- WHAT TO DO -
Below is a listing with pictures in it. Copy it exactly without them.

- RECORDED INFORMATION -
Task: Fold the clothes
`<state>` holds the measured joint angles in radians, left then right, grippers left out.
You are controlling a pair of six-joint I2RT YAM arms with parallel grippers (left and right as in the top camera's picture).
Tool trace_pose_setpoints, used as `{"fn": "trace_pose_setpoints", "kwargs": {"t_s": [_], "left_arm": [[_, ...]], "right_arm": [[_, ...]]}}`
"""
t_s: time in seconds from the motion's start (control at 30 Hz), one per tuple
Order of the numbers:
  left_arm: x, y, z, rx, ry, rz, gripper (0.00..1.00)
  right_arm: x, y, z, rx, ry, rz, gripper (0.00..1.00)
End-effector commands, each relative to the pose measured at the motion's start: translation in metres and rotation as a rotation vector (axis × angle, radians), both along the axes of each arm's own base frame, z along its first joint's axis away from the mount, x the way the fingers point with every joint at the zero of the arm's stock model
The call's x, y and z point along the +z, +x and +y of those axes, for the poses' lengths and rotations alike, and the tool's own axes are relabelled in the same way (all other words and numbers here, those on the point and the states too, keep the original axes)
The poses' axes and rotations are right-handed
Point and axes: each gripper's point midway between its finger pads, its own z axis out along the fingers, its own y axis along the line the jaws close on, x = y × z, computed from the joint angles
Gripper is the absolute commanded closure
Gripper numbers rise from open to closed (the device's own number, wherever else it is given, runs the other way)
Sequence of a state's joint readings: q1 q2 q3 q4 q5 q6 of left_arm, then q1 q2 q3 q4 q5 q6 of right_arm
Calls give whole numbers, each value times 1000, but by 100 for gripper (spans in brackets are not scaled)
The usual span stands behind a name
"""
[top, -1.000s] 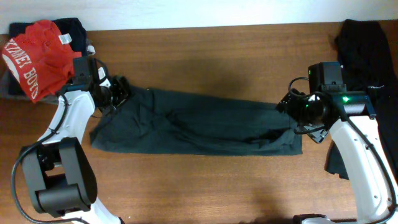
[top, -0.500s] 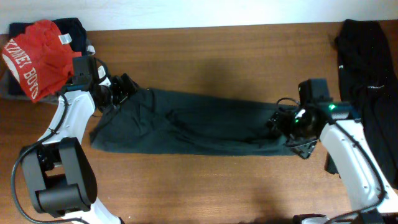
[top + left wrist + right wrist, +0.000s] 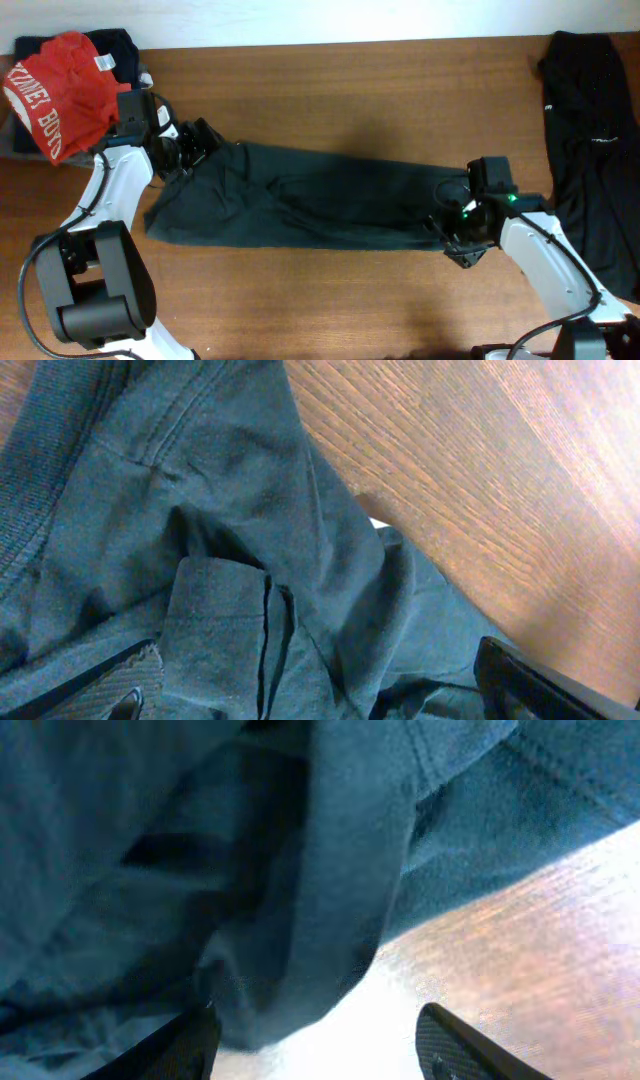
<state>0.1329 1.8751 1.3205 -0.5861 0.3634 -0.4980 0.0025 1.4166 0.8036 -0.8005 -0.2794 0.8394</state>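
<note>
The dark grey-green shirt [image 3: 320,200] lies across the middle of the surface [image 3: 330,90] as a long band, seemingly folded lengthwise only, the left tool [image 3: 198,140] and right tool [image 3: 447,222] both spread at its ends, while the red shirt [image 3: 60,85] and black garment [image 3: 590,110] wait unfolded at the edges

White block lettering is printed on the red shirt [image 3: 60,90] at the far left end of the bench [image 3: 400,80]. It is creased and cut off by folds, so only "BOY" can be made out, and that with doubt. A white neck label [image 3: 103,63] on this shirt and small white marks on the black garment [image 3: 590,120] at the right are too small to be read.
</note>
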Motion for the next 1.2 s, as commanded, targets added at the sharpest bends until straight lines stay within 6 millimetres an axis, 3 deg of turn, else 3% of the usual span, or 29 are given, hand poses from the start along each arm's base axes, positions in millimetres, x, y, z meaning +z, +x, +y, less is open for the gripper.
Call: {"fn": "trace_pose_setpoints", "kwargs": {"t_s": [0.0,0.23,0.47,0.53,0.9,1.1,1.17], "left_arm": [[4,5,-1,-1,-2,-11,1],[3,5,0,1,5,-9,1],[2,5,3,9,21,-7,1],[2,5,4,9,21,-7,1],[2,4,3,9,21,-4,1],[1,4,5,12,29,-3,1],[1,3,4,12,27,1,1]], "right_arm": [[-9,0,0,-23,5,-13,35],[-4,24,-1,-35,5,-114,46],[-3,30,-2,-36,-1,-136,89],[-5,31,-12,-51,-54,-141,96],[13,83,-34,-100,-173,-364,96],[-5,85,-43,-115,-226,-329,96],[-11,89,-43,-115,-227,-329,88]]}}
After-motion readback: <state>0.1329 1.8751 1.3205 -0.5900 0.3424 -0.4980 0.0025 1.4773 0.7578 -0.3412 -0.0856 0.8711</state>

- TASK RESPONSE -
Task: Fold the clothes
`<state>` holds the measured joint angles in radians, left then right, grippers left out.
You are controlling a pair of six-joint I2RT YAM arms with parallel grippers (left and right as in the top camera's picture).
Tool trace_pose_setpoints, used as `{"fn": "trace_pose_setpoints", "kwargs": {"t_s": [_], "left_arm": [[_, ...]], "right_arm": [[_, ...]]}}`
"""
t_s: time in seconds from the motion's start (control at 30 Hz), one per tuple
Order of the numbers:
  left_arm: x, y, z, rx, ry, rz, gripper (0.00..1.00)
  right_arm: x, y, z, rx, ry, rz, gripper (0.00..1.00)
End-effector commands, each relative to the pose measured at the motion's start: translation in metres and rotation as a rotation vector (axis × angle, radians), both along the axes of each arm's own base frame, z along its first joint's axis away from the mount, x the way the fingers point with every joint at the zero of the arm's stock model
The call's x, y and z point along the +z, +x and +y of those axes, for the poses' lengths and rotations alike, and the tool's own axes are relabelled in the same way (all other words and numbers here, those on the point and the states too, keep the original axes)
The poses' axes and rotations are right-handed
Point and axes: each gripper's point midway between its finger pads, its own z axis out along the fingers, its own y axis along the line the jaws close on, x = y × z, computed from the joint angles
Gripper is the absolute commanded closure
Gripper numbers rise from open to closed (the device's own number, wherever else it is given, runs the other way)
Sequence of a state's joint readings: q1 q2 q3 q4 q5 q6 of left_arm, then q1 q2 q3 q4 q5 q6 of right_arm
Calls give whole numbers, each value times 1000, but by 100 for gripper (spans in brackets are not scaled)
The usual span stands behind a name
"""
[top, -1.000s] 
[top, -0.500s] 
[top + left wrist + right wrist, +0.000s] 
<state>0.1329 1.8751 1.3205 -0.5861 0.3634 -0.4980 0.0025 1.4166 0.8036 -0.8005 -0.2794 0.8394</state>
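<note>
The dark grey-green shirt [image 3: 320,200] lies across the middle of the surface [image 3: 330,90] as a long band, seemingly folded lengthwise only, the left tool [image 3: 198,140] and right tool [image 3: 447,222] both spread at its ends, while the red shirt [image 3: 60,85] and black garment [image 3: 590,110] wait unfolded at the edges

White block lettering is printed on the red shirt [image 3: 60,90] at the far left end of the bench [image 3: 400,80]. It is creased and cut off by folds, so only "BOY" can be made out, and that with doubt. A white neck label [image 3: 103,63] on this shirt and small white marks on the black garment [image 3: 590,120] at the right are too small to be read.
</note>
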Motion for the next 1.2 s, as commanded, targets added at the sharpest bends until straight lines stay within 6 millimetres an axis, 3 deg of turn, else 3% of the usual span, or 29 are given, hand poses from the start along each arm's base axes, positions in millimetres, x, y, z meaning +z, +x, +y, less is open for the gripper.
Call: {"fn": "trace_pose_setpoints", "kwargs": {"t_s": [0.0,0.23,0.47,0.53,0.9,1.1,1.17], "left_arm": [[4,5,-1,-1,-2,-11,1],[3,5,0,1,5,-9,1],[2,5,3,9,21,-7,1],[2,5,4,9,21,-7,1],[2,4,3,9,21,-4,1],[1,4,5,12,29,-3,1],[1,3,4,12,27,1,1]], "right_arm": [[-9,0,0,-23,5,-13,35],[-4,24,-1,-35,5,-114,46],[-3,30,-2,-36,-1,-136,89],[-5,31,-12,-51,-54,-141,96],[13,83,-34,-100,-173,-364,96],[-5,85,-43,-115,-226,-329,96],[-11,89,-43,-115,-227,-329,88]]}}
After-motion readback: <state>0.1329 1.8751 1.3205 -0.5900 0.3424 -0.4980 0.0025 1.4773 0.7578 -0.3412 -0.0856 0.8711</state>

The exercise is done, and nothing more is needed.